Mi ha colpito, poche settimane fa, l’esempio di Reed Hastings raccontato dal New York Times, il caso di un piccolo imprenditore in cerca di soldi per finanziare, nel ‘98, un’idea considerata da tutti piuttosto balzana: iniziare un business per affittare DVD di film per posta, in concorrenza con i giganti dei video stores Blockbuster e Wal-Mart. Ottenuto il prestito, Hastings che aveva allora 37 anni, aveva fatto per due anni l’insegnante di matematica in Africa, nello Swaziland, e poi il consulente di informatica nella silicon valley,  realizza il suo progetto e crea Netflix. Dopo quattro anni la compagnia è quotata in borsa; oggi ha quasi tre milioni di clienti, cresce al ritmo del 75% e ha un attivo di 175 milioni di dollari. Nel 1998 esisteva come piccolo negozio in California, oggi ha 30 centri di distribuzione in tutti gli Stati Uniti. Reed Hastings è un giovane miliardario felice e di successo: “Avere successo dopo una partenza difficile dà una soddisfazione particolare”, racconta al New York Times. Simili alla sua storia ve ne sono di migliaia: i piccoli imprenditori che divengono giganti dal nulla per aver capito i gusti del pubblico o per aver inventato la soluzione di un problema sono fra i simboli del sogno americano.
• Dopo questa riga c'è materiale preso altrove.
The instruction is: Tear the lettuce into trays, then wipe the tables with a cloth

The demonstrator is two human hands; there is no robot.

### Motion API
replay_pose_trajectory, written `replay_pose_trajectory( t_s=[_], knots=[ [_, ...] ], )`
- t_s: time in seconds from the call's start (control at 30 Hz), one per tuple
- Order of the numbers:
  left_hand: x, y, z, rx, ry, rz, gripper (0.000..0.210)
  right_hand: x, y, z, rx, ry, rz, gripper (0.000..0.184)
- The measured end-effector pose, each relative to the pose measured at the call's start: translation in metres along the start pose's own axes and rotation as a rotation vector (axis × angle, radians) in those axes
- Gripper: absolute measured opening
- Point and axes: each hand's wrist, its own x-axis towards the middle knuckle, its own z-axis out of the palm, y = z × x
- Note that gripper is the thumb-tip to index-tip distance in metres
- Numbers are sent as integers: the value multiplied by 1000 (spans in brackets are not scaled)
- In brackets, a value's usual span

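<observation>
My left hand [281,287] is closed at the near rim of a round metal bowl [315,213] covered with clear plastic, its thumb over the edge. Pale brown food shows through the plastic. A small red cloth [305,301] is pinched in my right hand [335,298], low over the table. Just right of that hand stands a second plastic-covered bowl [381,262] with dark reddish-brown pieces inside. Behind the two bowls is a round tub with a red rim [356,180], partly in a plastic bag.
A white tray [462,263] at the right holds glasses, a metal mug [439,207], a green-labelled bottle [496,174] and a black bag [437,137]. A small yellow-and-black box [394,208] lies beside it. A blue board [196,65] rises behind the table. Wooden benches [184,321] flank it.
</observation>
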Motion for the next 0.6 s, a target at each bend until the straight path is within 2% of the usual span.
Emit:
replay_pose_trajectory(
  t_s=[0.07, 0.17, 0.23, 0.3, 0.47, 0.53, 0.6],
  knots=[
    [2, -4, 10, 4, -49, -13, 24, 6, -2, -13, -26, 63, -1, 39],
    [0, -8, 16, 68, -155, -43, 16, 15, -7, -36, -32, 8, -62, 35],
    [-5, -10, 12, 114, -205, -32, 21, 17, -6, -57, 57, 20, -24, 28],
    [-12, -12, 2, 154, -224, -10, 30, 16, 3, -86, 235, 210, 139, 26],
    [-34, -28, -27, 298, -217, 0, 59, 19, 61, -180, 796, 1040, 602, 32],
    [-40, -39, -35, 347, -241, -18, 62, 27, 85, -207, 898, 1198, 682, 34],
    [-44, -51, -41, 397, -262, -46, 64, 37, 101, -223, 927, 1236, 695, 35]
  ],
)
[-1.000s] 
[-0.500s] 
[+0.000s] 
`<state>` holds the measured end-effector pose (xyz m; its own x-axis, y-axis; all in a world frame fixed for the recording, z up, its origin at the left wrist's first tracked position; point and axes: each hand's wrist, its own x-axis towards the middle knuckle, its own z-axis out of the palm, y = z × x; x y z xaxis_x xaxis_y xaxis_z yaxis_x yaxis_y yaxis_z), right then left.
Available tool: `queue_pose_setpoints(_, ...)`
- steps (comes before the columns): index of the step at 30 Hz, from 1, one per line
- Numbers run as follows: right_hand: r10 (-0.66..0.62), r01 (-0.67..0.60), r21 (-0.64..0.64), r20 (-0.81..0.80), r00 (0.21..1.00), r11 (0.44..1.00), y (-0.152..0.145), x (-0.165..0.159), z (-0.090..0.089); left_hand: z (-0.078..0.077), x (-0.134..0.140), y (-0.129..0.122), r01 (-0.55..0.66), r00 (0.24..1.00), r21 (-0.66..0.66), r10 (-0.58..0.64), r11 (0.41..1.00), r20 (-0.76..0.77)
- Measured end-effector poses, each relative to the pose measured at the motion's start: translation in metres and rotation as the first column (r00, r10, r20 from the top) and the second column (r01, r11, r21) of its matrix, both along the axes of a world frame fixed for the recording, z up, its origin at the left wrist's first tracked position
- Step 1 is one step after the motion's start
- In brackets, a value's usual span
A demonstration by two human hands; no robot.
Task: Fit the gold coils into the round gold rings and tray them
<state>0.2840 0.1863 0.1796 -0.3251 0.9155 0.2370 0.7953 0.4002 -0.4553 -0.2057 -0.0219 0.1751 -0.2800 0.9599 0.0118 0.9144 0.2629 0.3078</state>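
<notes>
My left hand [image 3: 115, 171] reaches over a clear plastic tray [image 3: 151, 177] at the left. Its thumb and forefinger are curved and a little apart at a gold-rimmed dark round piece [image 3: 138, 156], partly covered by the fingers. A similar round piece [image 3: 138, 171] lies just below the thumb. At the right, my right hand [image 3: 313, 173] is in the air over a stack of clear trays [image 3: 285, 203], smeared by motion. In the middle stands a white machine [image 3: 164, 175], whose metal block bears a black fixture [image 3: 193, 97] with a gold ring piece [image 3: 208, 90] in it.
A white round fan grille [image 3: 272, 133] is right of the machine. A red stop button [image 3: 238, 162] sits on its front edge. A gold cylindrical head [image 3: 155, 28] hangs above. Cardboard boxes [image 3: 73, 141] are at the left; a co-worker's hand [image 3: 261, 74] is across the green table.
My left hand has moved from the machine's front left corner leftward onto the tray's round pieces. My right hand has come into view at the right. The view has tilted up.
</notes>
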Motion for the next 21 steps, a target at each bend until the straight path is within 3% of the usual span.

L’idea del successo è una parte costitutiva della cultura americana e si accompagna sempre al suo opposto: l’idea dell’insuccesso. Ai winner si contrappongono i loser. Il successo è la prova delle buone qualità dei singoli, l’insuccesso, la prova delle loro cattive qualità. Entrambe le idee producono conseguenze sul terreno dell’etica e della morale e quindi nei comportamenti e nei sentimenti.

Negli anni ’70 avevo un amico di successo. Aveva creato una fabbrica di scatole di cartone, modernissima e ben organizzata. Era partito anche lui dal nulla, dall’intraprendenza di una famiglia di ebrei poveri, immigrati da poco, e aveva una bellissima casa con una grande piscina in un quartiere elegante di Chicago, un garage pieno di macchine d’epoca, un aereo che lui stesso pilotava. La sua famiglia aveva tutto ciò che una famiglia ricca americana potesse desiderare: lusso, sorrisi smaglianti, un’esistenza capace di mostrare in ogni momento il livello di successo raggiunto. Poi, la sua impresa fallì (aumento dei prezzi della cellulosa? concorrenza delle materie plastiche? chissà…) e Sam, invece che dalla felicità e dal successo, fu circondato dall’insuccesso e dall’infelicità: la moglie lo lasciò, i figli lo evitavano vergognandosene un po’, i debiti gli fecero venire un infarto. Io l’ho ritrovato su una sedia a rotelle in una povera casa di riposo, senza che fosse accompagnato da un briciolo di solidarietà di amici e parenti. L’insuccesso era un marchio sociale, lo aveva isolato e, alla fine, vinto.

Il sogno americano è affascinante e cercarlo – specialmente per uomini e donne di culture diverse – è un rischio che probabilmente vale la pena di correre. Ma è un rischio, ha un prezzo e bisogna essere preparati a pagarlo in un panorama di ideologie liberali e protestanti nel quale le nostre idee di solidarietà e di pietà – di matrice cattolica – sono lontane anni luce. Se hai successo, il merito è tuo. Ma se fallisci è colpa tua e non di entità astratte – “il mercato”, “lo Stato”, “la concorrenza”, ecc. – e se sei un perdente, le giustificazioni che puoi trovare suoneranno sempre un po’ false alle orecchie dell’America profonda. Il proverbio “piove: governo ladro” – che poi vuol dire che se succede qualcosa di male la colpa è sempre di qualcun altro –  non sarebbe capito da nessuno in America, dove l’idea della responsabilità individuale è dominante. Come altre idee che segnano la cultura moderna, essa ha trovato qui il suo terreno di elezione. Ciò che colpisce, nella storia dei cambiamenti attraversati dagli Stati Uniti nell’ultimo secolo, è la persistenza di una simile idea, che non è stata scalfita dalle grandi ondate migratorie di popolazioni e culture diverse e che oggi sembra conquistare il resto del mondo, invece che esserne conquistata.